Supporting multiple Visual Studio versions in a single extension
When you create a Visual Studio extension to maximise its usefulness you try to make it work in all the most common Visual Studio versions which usually means VS 2012, 2013 and 2015.
This is not a big problem if you extension doesn’t target specific capabilities introduced only in the latest versions as every Visual Studio versions install the preceding versions libraries.
Sometimes, when you upgrade your extensions to target the new visual studio versions, you receive a complaint from someone that your extensions doesn’t work anymore. Further this seems to happen only if you have only an old VS version (usually only 2012) installed so you’re left to ponder what happened.
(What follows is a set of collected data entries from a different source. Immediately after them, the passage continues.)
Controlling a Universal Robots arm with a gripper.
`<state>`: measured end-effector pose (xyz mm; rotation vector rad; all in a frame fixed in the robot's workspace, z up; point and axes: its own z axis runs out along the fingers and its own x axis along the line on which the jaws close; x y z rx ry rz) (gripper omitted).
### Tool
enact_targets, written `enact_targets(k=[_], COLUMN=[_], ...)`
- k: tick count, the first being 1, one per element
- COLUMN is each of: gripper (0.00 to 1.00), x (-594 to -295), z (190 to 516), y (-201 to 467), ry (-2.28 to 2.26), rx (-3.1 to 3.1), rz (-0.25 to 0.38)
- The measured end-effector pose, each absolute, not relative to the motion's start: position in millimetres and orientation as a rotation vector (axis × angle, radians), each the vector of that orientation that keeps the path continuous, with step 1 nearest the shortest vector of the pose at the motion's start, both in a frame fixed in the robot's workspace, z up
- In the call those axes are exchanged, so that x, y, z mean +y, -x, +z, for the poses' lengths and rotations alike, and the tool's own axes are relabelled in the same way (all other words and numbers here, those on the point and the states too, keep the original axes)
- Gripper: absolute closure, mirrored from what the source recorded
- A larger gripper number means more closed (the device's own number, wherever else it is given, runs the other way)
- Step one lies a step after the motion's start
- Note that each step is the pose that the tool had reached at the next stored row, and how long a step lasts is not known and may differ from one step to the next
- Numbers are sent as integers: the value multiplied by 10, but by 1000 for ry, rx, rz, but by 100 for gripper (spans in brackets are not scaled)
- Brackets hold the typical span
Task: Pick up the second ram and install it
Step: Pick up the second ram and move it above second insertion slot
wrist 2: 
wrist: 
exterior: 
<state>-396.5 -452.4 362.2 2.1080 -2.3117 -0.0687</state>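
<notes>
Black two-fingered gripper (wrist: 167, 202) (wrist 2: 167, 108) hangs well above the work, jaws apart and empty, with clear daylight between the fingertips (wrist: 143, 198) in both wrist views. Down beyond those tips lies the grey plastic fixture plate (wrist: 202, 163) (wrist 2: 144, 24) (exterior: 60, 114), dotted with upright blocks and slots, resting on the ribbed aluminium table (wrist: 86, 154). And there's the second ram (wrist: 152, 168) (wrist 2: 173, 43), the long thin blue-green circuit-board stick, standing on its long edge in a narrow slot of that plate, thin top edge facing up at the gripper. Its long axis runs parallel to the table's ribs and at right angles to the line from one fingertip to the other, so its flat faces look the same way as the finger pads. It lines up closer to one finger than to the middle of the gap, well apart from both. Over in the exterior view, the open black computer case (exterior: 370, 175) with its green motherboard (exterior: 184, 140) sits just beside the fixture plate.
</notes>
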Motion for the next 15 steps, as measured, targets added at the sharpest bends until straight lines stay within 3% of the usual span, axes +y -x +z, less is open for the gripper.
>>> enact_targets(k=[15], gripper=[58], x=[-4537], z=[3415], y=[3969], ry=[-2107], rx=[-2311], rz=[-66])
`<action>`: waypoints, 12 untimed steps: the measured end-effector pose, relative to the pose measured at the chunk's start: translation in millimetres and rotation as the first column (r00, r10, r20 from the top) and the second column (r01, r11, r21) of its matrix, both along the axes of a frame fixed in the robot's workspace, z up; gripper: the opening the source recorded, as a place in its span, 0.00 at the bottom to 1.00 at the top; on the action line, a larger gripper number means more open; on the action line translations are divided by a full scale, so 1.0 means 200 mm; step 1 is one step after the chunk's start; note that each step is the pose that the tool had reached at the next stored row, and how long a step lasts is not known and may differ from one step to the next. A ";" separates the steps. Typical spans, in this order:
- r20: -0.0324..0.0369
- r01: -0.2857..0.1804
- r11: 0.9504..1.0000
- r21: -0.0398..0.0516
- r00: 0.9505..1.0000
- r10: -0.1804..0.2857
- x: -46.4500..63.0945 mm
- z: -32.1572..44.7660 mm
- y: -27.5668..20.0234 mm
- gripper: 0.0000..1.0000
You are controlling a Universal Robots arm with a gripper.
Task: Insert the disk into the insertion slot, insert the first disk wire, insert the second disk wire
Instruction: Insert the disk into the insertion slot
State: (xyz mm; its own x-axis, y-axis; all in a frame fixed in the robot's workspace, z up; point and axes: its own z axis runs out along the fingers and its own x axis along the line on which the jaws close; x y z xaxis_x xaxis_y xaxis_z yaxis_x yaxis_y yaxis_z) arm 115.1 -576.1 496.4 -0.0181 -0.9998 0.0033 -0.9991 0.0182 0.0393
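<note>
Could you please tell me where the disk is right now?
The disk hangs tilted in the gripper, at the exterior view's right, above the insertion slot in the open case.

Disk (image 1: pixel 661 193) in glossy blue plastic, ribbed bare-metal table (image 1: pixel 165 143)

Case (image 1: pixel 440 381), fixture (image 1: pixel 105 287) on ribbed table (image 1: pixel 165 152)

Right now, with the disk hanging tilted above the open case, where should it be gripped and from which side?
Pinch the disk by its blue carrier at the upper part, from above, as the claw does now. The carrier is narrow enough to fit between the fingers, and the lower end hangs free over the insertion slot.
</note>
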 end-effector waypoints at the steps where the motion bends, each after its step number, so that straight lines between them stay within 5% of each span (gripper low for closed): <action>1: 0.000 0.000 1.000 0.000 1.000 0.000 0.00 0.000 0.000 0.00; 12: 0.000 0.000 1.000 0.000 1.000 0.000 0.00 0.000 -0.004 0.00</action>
Searching on the internet for the specific message you find the likely cause, using newer versions of visual studio updated your project references to target the new dll versions which can’t be found in a system that only has vs 2012 installed.
A better search finds many results here, here and here suggesting some options :
- creating two separate extensions to target VS2012 and VS2013
- load dynamically the required library
- manually edit you csproj to remove the new reference and pay attention to the fact that VS will always try to update them
Solution 1 is a no-go as I’m lazy and for a simple extension like Gruntlauncher I don’t want to mantain two separate version. Option 2 is doable but a little complex while solution 3 is the easiest but feels a lot like battling with Visual studio.
Luckily I found another options in the form of the VSSDK nuget pakages. These packages when installed allow you to always reference the correct version of the library without having to mantain separate version or resort tu ugly hacks.